What would feel different to me would be if I were involved with the capital I'm investing...where I had expertise in the actual use of the capital, and where I could evaluate and manage the risks of the use of the capital (not just which stocks to buy). Then the investment wouldn't just be betting on how some stocks perform. In fact that's what I do at w*rk. I help evaluate and manage the risk of the direct investments my megacorp makes. We invest in hundred million dollar projects that may only have a 20% chance of success. An 80% chance of losing one's full investment may seem like gambling to some, but we are expert at identifying the cost of the investment, the chance of its success, and at evaluating the value of successful projects. With a portfolio of projects like this, the numbers can pencil out. The company is over 100 years old and valued at over $100 billion, so routinely investing in projects with an 80% failure rate can be quite an effective investment strategy. To me the difference between investing and gambling isn't so much the level of risk being taken, but the level of control one exerts on the use of the capital.

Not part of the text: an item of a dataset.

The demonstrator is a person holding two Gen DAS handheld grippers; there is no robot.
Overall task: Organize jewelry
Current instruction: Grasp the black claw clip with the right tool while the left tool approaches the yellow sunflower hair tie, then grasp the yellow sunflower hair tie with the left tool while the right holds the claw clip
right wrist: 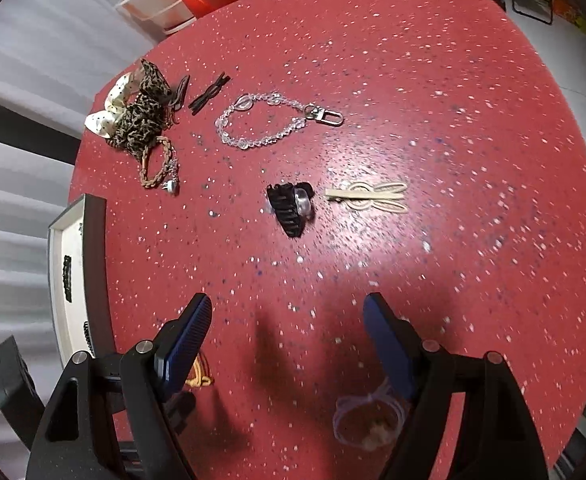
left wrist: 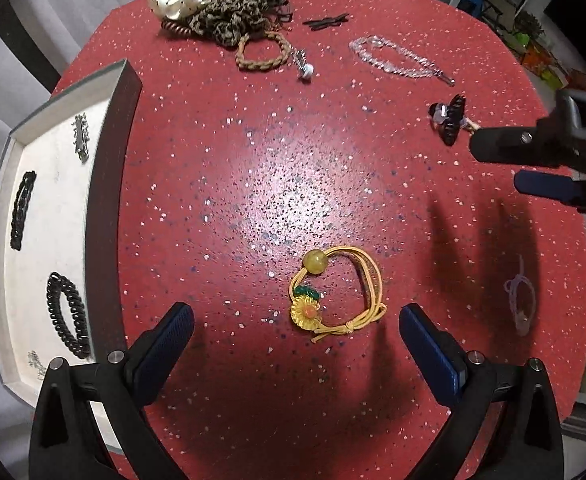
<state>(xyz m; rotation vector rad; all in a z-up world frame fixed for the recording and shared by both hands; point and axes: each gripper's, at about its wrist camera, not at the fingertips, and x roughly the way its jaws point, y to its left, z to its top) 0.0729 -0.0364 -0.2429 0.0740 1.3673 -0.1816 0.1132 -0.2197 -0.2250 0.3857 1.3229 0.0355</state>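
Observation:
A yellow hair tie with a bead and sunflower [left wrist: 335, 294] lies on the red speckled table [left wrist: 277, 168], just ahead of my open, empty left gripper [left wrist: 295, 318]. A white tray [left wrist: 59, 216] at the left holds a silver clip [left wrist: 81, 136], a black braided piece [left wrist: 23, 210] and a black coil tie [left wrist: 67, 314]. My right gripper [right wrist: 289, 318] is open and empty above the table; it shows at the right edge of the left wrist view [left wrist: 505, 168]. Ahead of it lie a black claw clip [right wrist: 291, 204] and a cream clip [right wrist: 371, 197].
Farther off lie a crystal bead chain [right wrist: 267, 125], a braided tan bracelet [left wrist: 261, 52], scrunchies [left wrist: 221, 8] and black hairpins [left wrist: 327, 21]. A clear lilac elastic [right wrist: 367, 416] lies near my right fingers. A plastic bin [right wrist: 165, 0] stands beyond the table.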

I now realize that others may have a different view on this.
 
I am staying in equities to maximize both our spending capacity and the legacy to daughter. I view it almost as an option on a very nice future for daughter. Our future is pretty well assured, I think.
Yes that is the crux of the question. Both my heirs have a high tolerance for volatility so they are on board with taking equity risk in their eventual portfolio.

The other heir, charities, gets their bundle without capital gains tax so they will love the benefits being higher and not taxed.

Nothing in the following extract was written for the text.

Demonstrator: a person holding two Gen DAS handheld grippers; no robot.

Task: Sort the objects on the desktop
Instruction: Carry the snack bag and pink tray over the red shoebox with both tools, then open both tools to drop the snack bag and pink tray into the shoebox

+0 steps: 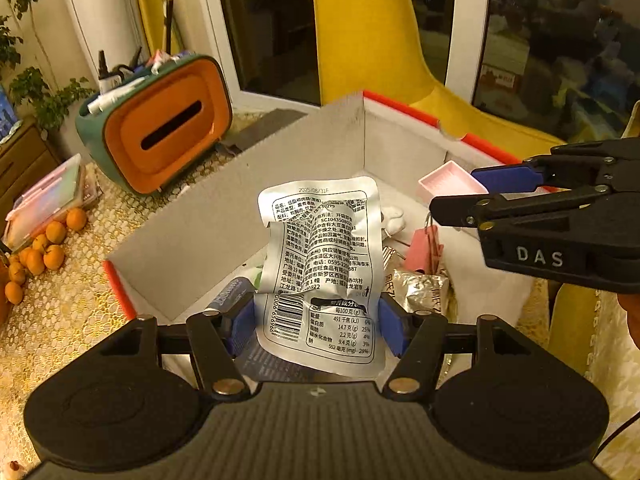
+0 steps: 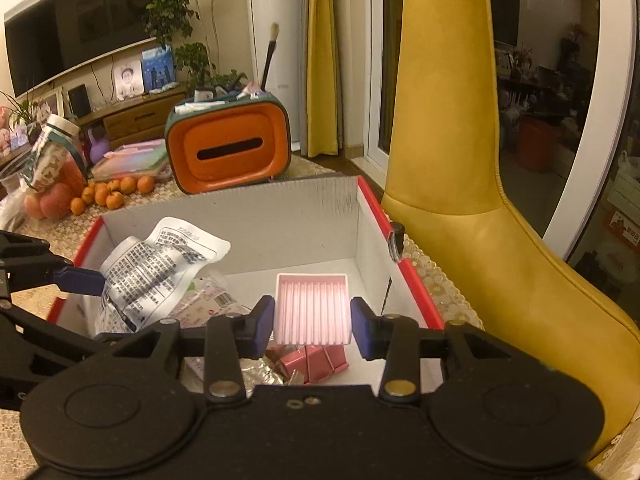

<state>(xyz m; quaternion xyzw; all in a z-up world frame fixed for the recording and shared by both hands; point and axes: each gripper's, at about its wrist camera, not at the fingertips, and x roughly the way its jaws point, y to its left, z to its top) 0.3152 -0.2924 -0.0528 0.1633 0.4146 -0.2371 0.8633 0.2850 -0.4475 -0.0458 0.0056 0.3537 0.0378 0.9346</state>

Even without heirs, we would still have charities. We self-insure for LTC so they understand that downside.
 
Yes, fine, semantics and lots of similarities. But gambling has negative connotations compared to investing in common usage. And it seems pretty obvious to me that Car-Guy is purposely using gambling accentuate what he sees as the risks in investing, as he hinted that it's risky to retire and still be dependent on stock market returns (post#45 in this thread). As someone else said, if he views being in the market as gambling, he's doing it wrong.

Many people would view gambling as entertainment, or taking high, perhaps unnecessary risks to make money, often out of desperation. Most of us would not view being in the stock market that way. If he does, fine, he can and should do whatever he feels right with his money, but trying to pass that judgement onto others, (again, as he did in post #45) doesn't sit well with me and I said so.

I'm not interested in a pedantic discussion of the definitions of the two, and how you could tilt your head and call them the same thing. I'm talking about the way the two terms are commonly used, and used here.
 
So scrinch, if, instead of doing the investing internally, you contracted it out to someone you trust, would that become gambling? Presuming you still had a healthy level of visibility and control, I doubt that would fall into gambling. But some control was relinquished. But you have some rules in the contract and laws of the land that protect your interests.

As a stockholder you become a silent partner, so does that make it gambling? Because you don't have direct control? But your interests are still looked after by the law of the land, and also many times major stockholders that are running the company have a bigger stake than you.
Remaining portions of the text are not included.